Перебрав фотографии, отец молча вышел из комнаты. Троица компаньонов переглянулась. Отец вошел в мамину комнату без стука и без спешки – все ведь уже свершилось, и уже невозможно ни опоздать, ни помешать. Так же молча Хачик взял жену за руку и поднял с кресла, к которому она, казалось, приросла в своем горе, и ввел ее в свой кабинет, под тяжкий взгляд Марлона Брандо. Ей, как хозяйке, поклонились диссидент, психиатр и безумный Гагик. Мама кивнула и немедленно заметила фотографии на пустом столе мужа.

Вопрос в ее глазах был, пожалуй, лишним. Когда Люся вбила в себя каждую деталь со снимков, когда впечатала в сознание мельчайшие подробности изображений, когда запечатлела в памяти ракурсы, полутона и даже, кажется, почувствовала запахи и услышала звуки, доносившиеся с бездушных бумажек, она встала и погрузила снимки к себе в карман, будто они там могли утонуть, исчезнуть. Потом случилось вот что.

Она подошла и поцеловала каждого, кто сделал то, что было на фотографиях. Она молча кивнула и Хачику, и даже тень улыбки промелькнула во взгляде. Она вышла из комнаты и, изрезав снимки на мелкие кусочки, бросила их в камин.

Когда я подошел, как всегда, привлеченный огнем, я увидел обрывок снимка, упавшего под решетку. Это был кусочек человеческого лица – пустая глазница, из которой словно достали глазное яблоко, и искореженный криком рот. Воображение живо дорисовало остальное. Я поспешно подцепил этот останок останка, чтобы не дай Бог не увидели сестры, и уронил в огонь. Через открытую дверь папиного кабинета я увидел, как почтительно прощалась с отцом опереточная троица – авангард его новой гвардии. Они выполнили его приказание, покарали виновников смерти его родных – родителей его жены. Они повязаны теперь кровью, первой кровью праведного наказания. Теперь он – Дон – и за них отвечает. Теперь их проблемы также и его проблемы. Ну и наоборот, тут и слов не надо.

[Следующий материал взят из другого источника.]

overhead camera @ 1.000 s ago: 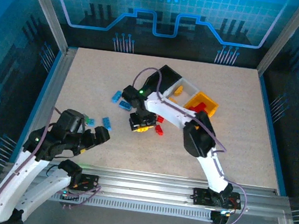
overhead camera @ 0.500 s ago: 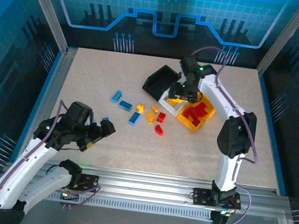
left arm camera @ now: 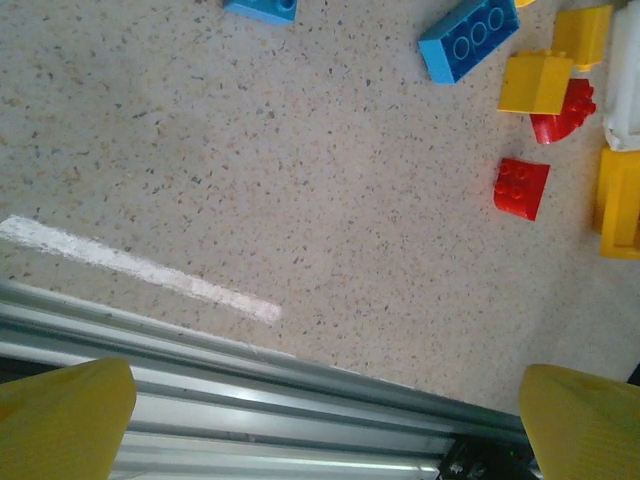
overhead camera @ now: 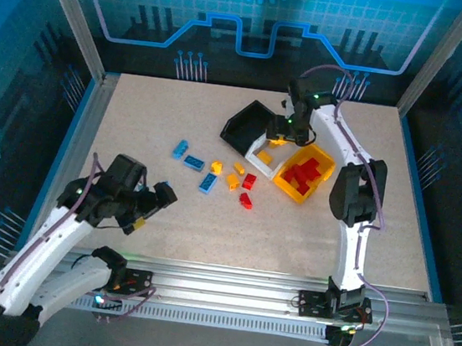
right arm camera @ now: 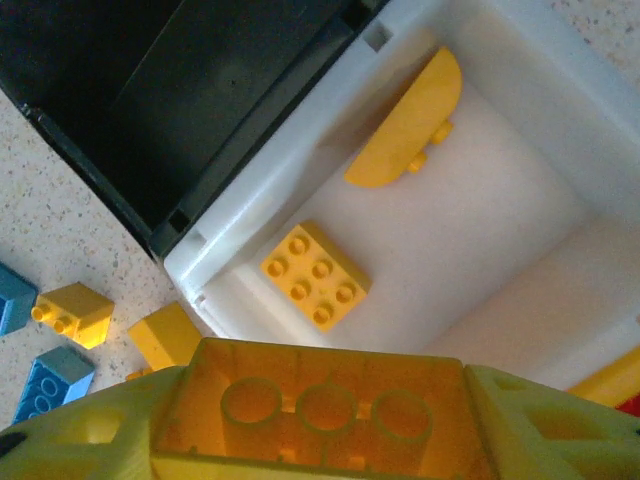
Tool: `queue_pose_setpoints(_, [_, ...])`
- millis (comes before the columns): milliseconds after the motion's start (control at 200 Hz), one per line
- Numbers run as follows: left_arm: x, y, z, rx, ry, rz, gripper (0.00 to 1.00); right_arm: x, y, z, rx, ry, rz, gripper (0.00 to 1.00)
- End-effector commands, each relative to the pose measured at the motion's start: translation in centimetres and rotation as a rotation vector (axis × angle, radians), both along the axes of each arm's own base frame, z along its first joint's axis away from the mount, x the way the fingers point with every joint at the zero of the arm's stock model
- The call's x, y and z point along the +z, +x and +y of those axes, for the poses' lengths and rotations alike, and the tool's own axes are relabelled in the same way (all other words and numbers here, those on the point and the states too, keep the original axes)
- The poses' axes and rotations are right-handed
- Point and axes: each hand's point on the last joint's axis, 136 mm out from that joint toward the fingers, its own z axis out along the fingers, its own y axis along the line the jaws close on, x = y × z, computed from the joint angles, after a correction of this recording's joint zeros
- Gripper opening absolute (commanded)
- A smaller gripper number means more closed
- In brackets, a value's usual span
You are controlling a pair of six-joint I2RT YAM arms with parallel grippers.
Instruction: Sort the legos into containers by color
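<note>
- The left arm (overhead camera: 50,239) sits low at the near left. It is bent at the elbow, and its wrist is turned toward the middle.
- The left tool (overhead camera: 152,210) faces down and forward, its yellow fingers (left arm camera: 60,420) spread wide with nothing between them.
- The right arm (overhead camera: 336,139) reaches far out from its base, the forearm angling away and to the left past the elbow.
- The right tool (overhead camera: 281,135) points downward, its fingers (right arm camera: 560,430) clamped on a yellow brick (right arm camera: 320,415) held hollow side toward the wrist camera.

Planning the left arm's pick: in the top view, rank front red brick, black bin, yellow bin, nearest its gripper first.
1. Front red brick, mid-table, right of the left gripper.
2. Black bin, row's left end.
3. Yellow bin, row's right end.
</note>
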Motion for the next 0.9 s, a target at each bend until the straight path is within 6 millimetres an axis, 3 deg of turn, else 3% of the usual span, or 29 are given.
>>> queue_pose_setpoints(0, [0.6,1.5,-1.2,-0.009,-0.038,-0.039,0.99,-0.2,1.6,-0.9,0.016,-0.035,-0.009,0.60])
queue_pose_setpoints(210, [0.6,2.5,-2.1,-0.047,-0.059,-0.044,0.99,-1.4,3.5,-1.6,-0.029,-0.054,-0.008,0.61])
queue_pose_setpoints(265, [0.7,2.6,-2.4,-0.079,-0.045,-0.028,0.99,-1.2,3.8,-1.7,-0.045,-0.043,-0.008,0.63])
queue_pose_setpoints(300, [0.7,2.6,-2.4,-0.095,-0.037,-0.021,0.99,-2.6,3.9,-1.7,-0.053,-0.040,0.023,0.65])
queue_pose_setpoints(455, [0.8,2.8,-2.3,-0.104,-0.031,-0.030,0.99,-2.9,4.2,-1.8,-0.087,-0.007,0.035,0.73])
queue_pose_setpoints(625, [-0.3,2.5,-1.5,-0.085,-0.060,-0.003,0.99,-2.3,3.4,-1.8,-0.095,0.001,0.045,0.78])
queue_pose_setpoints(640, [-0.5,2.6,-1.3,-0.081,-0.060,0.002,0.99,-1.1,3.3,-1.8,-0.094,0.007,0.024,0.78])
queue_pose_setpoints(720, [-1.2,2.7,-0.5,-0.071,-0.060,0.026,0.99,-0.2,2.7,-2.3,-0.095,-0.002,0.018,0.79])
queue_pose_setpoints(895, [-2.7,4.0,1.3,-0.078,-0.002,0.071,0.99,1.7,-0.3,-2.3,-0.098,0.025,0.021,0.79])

Я поспешно отвернулся и побежал в сад. И чуть не закричал от неожиданности. Люся переоделась в светлые одежды. Люся вышла на порог дома и зажмурилась от яркого солнечного света – так давно она не видела его. А мы давно не видели ее – так бесконечно долго тянулись мучительные недели маминой скорби. И снова она посмотрела на меня тем взглядом соучастницы, как тогда, когда она зарезала Фароса.

Сватовство тракториста

Мой папа-сапожник и дон Корлеоне - i_018.png

На нашей улице жили молокане. Эта секта в духе несостоявшегося русского протестантизма была обильно представлена на Кавказе и у нас за хребтом. У нас стояли целые деревни молоканские, с русскими названиями, которые странно гладили ухо: «Семеновка», «Фиолетово», «Глыбунка». Выдворенные при царе Горохе из России, они осели на окраинах империи и не только не смешались с местным населением, но и сохранили быт, культ, речь, а главное – внешний облик. Молоканский культ по меркам наших людей казался почти анекдотическим, но беспримерная терпимость местного населения позволила сектантам сохранить не только веру, но и все приметы вырванного от живых корней этноса. Гостям Советской Армении, особенно из Советской России, внешность молоканов чудилась ветхозаветной. Русским русские казались какими-то ненастоящими, словно это не люди были, а ожившие куклы из хорошего краеведческого музея.